We then measured the magnetic response of the sample treated this way. It should be stressed that the uniform magnetic field was applied perpendicular to the internal aggregate orientation. Unexpectedly, the increase in the storage modulus of the sample was significantly higher than that of the initial isotropic sample and the sample after the first temperature-field treatment performed in the rheometer (compare Figure 7 and Figure 4a). After orienting the magnetic structures parallel to the disk surface, the value of G′ increased almost twofold at the highest field of 1T. Therefore, we repeated the temperature and magnetic field treatment of the same sample again in the rheometer according to the protocol shown in Figure 3a and obtained the material with a novel structure of magnetic particles demonstrating a tremendous magnetic response. Figure 7 compares the room-temperature magnetic responses of the initial isotropic sample (curve 1) and the anisotropic samples with magnetic aggregates oriented parallel (curve 2) and perpendicular (curve 3) to the disk surface. One can see that the highest magnetic response is realized when the external magnetic field is oriented along the internal structure of the magnetic filler. This result is consistent with the data reported in [22,53,54,55,73].
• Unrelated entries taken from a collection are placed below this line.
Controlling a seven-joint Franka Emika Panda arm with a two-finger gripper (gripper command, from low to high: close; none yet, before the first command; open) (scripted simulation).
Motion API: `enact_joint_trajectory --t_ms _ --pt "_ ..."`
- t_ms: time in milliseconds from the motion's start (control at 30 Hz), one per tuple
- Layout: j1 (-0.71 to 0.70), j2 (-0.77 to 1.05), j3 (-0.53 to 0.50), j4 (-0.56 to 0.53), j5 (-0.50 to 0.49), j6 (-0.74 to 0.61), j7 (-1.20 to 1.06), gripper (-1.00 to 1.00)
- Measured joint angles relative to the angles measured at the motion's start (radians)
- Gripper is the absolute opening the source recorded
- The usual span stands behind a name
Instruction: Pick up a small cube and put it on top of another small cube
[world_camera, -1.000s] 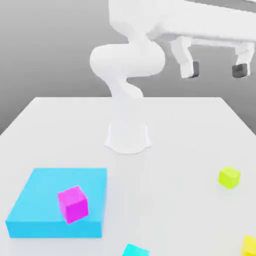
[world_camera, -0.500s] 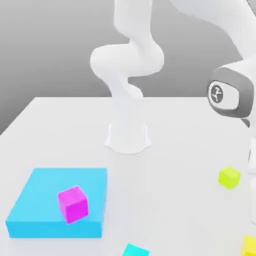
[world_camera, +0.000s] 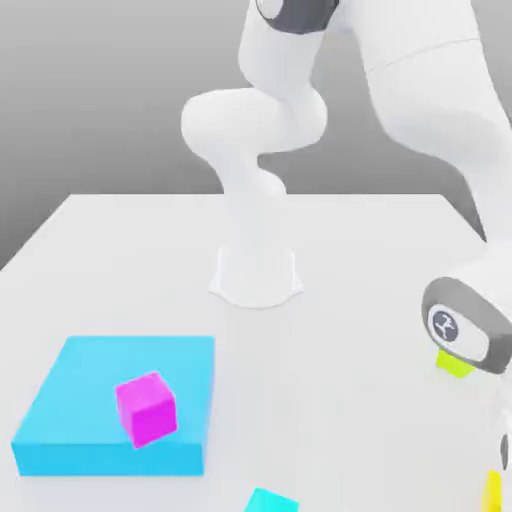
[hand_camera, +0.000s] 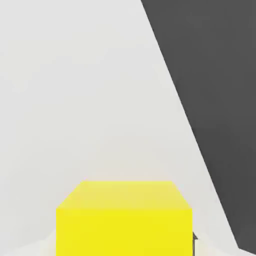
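Squarely between the fingers of the gripper (hand_camera: 124, 245), the small yellow cube (world_camera: 493, 490) is clasped near the table's edge (world_camera: 478, 233) at the exterior view's right. Its flat, opposite faces are well suited to being pinched, and the hold is best kept centered and level. A light, stiff block is suggested by its plain, sharp-edged form; little squeeze should be needed, and crushing is hardly to be feared. By smooth sides, though, some slipping could be invited if it were gripped off-center.
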Motion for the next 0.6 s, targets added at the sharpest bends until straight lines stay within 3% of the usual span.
enact_joint_trajectory --t_ms 100,367,600 --pt "-0.003 -0.099 0.027 -0.046 0.037 -0.052 0.007 -1.0" --pt "0.091 -0.355 0.143 -0.329 0.188 -0.012 0.228 -1.0" --pt "0.223 -0.568 0.223 -0.583 0.203 0.03 0.512 -1.0"
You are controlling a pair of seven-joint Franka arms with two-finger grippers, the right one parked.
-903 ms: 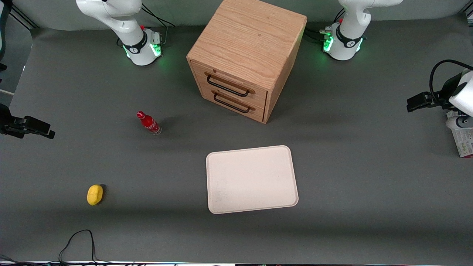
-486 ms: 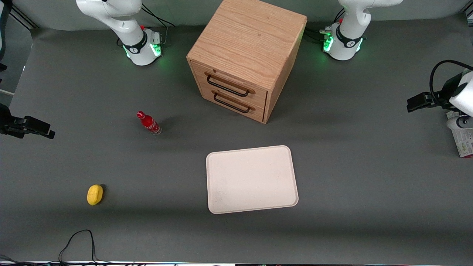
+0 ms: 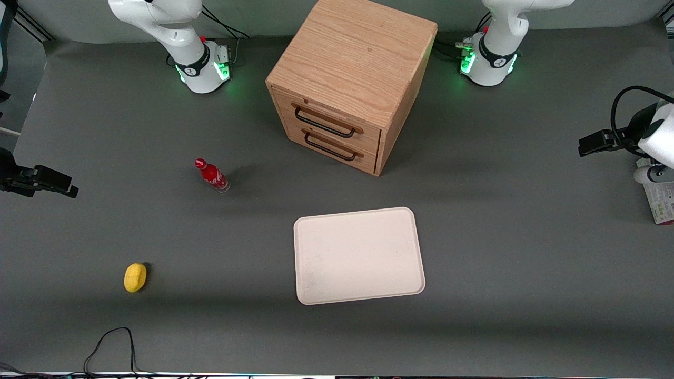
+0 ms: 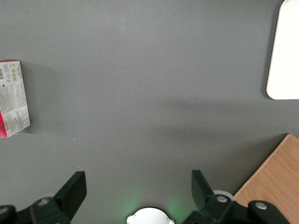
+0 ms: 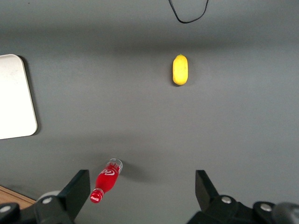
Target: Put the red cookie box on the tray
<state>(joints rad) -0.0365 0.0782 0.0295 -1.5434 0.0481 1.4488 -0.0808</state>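
Observation:
The red cookie box point(image 3: 662, 204) lies flat, pale printed face up, at the working arm's end of the table, partly cut off by the front view's edge. It also shows in the left wrist view point(image 4: 13, 98). My left gripper point(image 4: 138, 189) is open and empty, hanging above the table beside the box and clear of it. The arm's wrist point(image 3: 658, 139) is above the box in the front view. The cream-white tray point(image 3: 359, 256) lies bare in the middle of the table, nearer the front camera than the cabinet. Its corner shows in the left wrist view point(image 4: 285, 51).
A wooden two-drawer cabinet point(image 3: 350, 79) stands at the middle back, its corner also in the left wrist view point(image 4: 275, 184). A small red bottle point(image 3: 212, 175) and a yellow lemon point(image 3: 135, 277) lie toward the parked arm's end.
The left arm's wrist has shifted slightly away from the front camera above the box. Nothing on the table has moved.

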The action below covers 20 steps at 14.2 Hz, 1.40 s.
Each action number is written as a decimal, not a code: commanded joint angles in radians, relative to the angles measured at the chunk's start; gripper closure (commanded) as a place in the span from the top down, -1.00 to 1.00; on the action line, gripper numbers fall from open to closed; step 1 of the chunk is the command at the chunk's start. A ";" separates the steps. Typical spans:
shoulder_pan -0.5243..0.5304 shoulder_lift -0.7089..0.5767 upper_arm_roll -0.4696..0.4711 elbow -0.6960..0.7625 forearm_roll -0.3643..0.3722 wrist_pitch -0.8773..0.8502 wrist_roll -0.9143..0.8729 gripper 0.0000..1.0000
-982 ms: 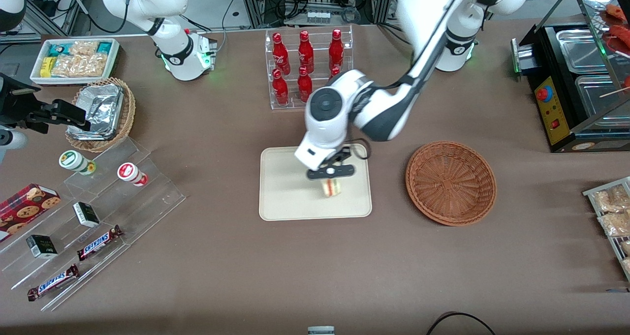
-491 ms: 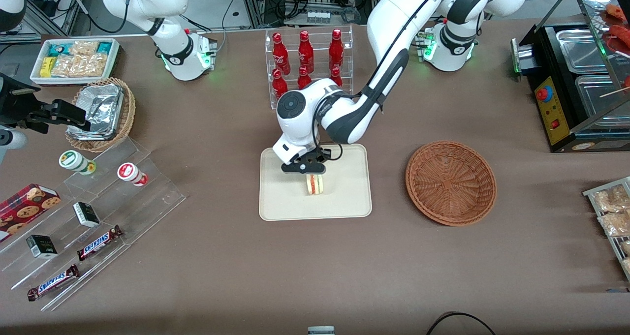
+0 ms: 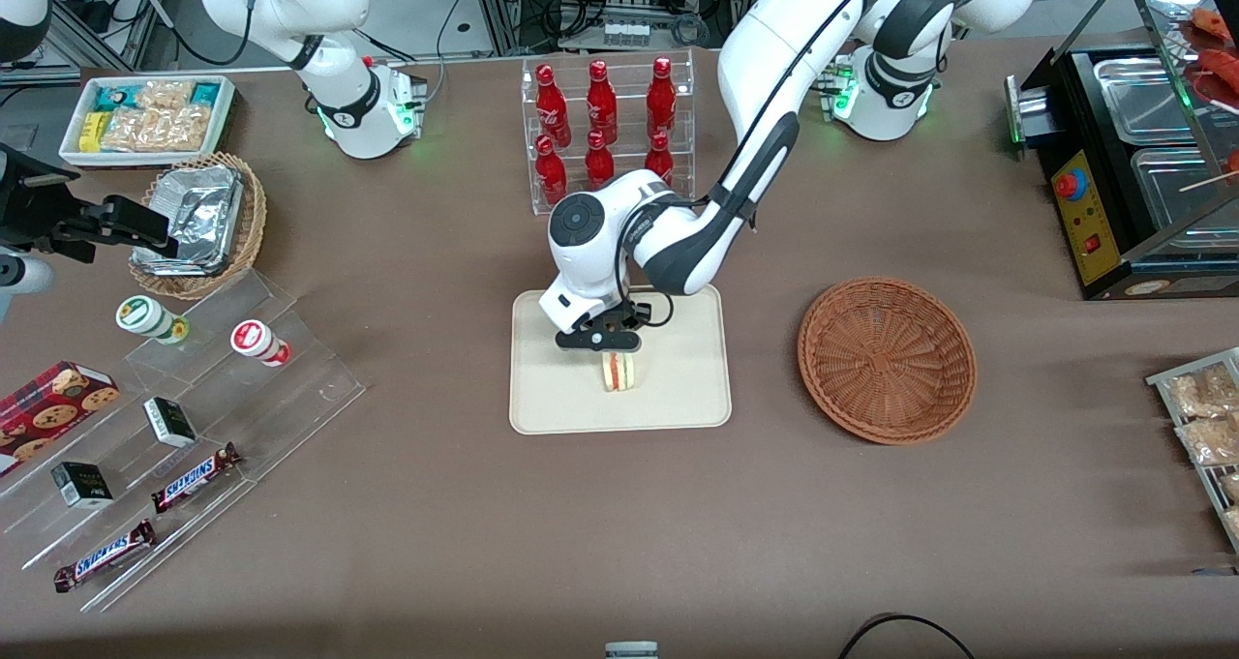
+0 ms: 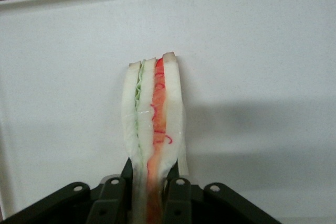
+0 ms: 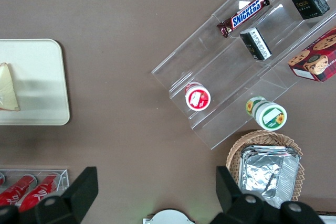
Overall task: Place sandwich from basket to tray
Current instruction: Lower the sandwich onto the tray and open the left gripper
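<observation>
Front view: since half a second ago the gripper point(image 3: 602, 348) has sunk a little lower over the tray point(image 3: 548, 399) and the sandwich point(image 3: 619, 372) now sits nearer the tray's surface, while a second ago both were more toward the working arm's end of the tray. One sandwich hangs clamped in the gripper above the middle of the one cream tray; the one reddish-brown basket point(image 3: 886, 359) lies well apart toward the working arm's end of the table, on a brown tablecloth point(image 3: 407, 543). A clear rack holds seven red bottles point(image 3: 600, 122) farther from the camera than the tray; two chocolate bars point(image 3: 194, 475) lie on stepped clear shelves toward the parked arm's end, near a lighter basket of foil trays point(image 3: 198, 219). Left wrist view: the fingers point(image 4: 176, 195) press both bread faces of the sandwich point(image 4: 155, 124), its green and orange-red filling showing edge-on, over the pale tray point(image 4: 262, 51). Right wrist view: a corner of the tray point(image 5: 47, 82) shows with the sandwich point(image 5: 8, 88) over it, plus two round-lidded cups point(image 5: 198, 97) on the shelves.
</observation>
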 commanded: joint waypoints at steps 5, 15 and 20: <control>0.000 -0.064 0.009 0.035 0.014 -0.045 -0.014 1.00; 0.195 -0.401 0.017 0.027 -0.039 -0.381 -0.084 1.00; 0.330 -0.576 0.022 0.018 -0.093 -0.561 0.061 1.00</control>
It should be emphasized that the process of magnetic particle rearrangement at elevated temperatures is partially hindered by the fact that the A-g-B matrix is in an elastomeric state at the maximum treatment temperature of 100 °C. In addition, the resulting magnetic particle structures depend on their pretreatment orientation. In particular, the average distances between magnetic particles in isotropic composites can be expected to be larger than the interparticle distance in chain-like structures formed by heating and cooling the sample in a magnetic field. The smaller the distance, the stronger the interaction between the particles in the magnetic field, and thus the more effective their restructuring. Magnetic particles within the preoriented samples exposed to a perpendicular magnetic field respond as aggregates, in contrast to isolated particles. Moreover, the restructuring of the magnetic filler is highly time-dependent due to the relaxation of the A-g-B matrix, which is locally stressed by particle displacements from their initial positions in the applied magnetic field. This may explain the significant increase in the magnetic response of the material with a prealigned arrangement of magnetic particles.

4. Discussion

The results obtained demonstrate that the A-g-B brush platform provides a promising route to produce magnetoactive thermoplastic elastomers with programmable and reprogrammable viscoelasticity and magnetic response. In contrast to chemically cross-linked polymer networks, the A-g-B brushes comprise active dispersing media that not only exhibit thermosensitive viscoelastic properties but also provide the possibility to restructure magnetic particles. The latter can be achieved by applying magnetic fields of different orientations at elevated temperatures, even below the melting temperature of the A-g-B matrix. Cooling to room temperature results in a material with oriented magnetic aggregates trapped in a physical network. It was found that the temperature field treatment led to an improvement in the magnetic response of MATEs by two orders of magnitude when the magnetic field and magnetic aggregates were colinear.

The results of this work demonstrate that thermoplastic elastomers are promising for the in situ restructuring of magnetic particles. The A-g-B-based MATEs have multiple advantages compared to conventional thermoplastic elastomers: (i) At room temperature, the brush structure provides tissue-mimetic softness and strain stiffening; (ii) upon heating, the dissociation of A-g-B networks occurs at moderate temperatures controlled by copolymer architecture; and (iii) in a melt state, the compact conformations of disentangled brush molecules lead to much lower viscosity than their linear counterparts [74].

An ability to reprogram material properties in situ impacts the future of soft robotics and medical devices. In addition, the thermoplastic nature of the A-g-B matrix enables injection molding and the 3D printing of the magnetic composites, preventing particle sedimentation [30].